'The Last Jedi' Leaves No Time to Mourn Han Solo

Han Solo in 1977's "Star Wars"
Han Solo, we missed you in "The Last Jedi"! Here's everyone's favorite smuggler in a scene from "Star Wars" in 1977. Mondadori Portfolio via Getty Images

"Star Wars: The Last Jedi," is the first time we've seen a "Star Wars" film open immediately after the previous one. The longest gaps between films spanned decades, the shortest gaps less than a year, but time had always passed.

"The Last Jedi" picks up moments after "The Force Awakens" ended, and that ending was bleak. The center of government in the galaxy was destroyed. An entire sun was consumed, and a planet blown up. But most devastating of all was the death of Han Solo.


The death of Han Solo, murdered at the hands of Kylo Ren, his own son, was a seismic event in terms of "Star Wars." From the 1977 debut of the first film, Han Solo has been one of the most popular characters in the franchise. Brought to life by Harrison Ford, Solo was a charming rogue and smuggler who reluctantly joined the Rebellion against the Empire. But for the characters in the "Star Wars" universe, the pace of "The Last Jedi" leaves them no time to mourn.

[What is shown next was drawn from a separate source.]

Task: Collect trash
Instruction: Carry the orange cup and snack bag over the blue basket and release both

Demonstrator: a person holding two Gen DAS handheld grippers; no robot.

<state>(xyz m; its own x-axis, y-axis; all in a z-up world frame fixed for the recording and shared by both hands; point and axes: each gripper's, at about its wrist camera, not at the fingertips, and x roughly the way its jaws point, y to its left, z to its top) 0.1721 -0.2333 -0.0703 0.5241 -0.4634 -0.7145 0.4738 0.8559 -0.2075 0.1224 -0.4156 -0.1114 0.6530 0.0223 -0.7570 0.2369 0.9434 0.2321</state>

"The Last Jedi" opens moments after "The Force Awakens" ends, and Oscar Isaac, who plays the pilot Poe Dameron, said at the press conference that there was just no time for worrying about Han's death. "It's a dire situation and the Resistance is on its last legs. We're trying to survive, and the First Order is right on top of us. It's like war, and you have to keep moving and fight to survive. Everything that happens in 'The Force Awakens' just keeps pushing and reaches a critical mass."

John Boyega, who plays Finn, agreed. "We're just keeping it moving. The pressure is on. That was the thing that was unique to me about this movie is the commentary on war. There hasn't been a 'Star Wars' movie yet that handles war like this one does. It's messy. In terms of Han, we all feel sentimental, but Finn has a back injury, he's got stuff to do."

But Daisy Ridley, who plays Rey, had a different perspective, insisting that Solo's death profoundly affected her character. "Rey is very much affected by Han's death. Rey has been alone for a very long time and Han without trying to, she seeks something in him because there's an intimacy and something there she never dreamed of, and it's snatched away. For Rey, she has some time to ask some questions and wonder what it is that would lead someone [like Kylo Ren] to do something like that."

For General Leia, it won't be the first time she'll have to shelve her mournful feelings to fight the war. In the original "Star Wars," after watching the destruction of her home planet of Alderaan, she still has to get the Death Star plans to the Rebels. "There are no time for our sorrows," she told Commander Willard once she arrived on Yavin. And with the First Order bearing down on her at the end of "The Force Awakens," she'll have to find another time to deal with them as well.

But there's every chance that "The Last Jedi" will end in an even more dire situation than "The Force Awakens" did. And these characters might have so much more to mourn later — when they finally find the time.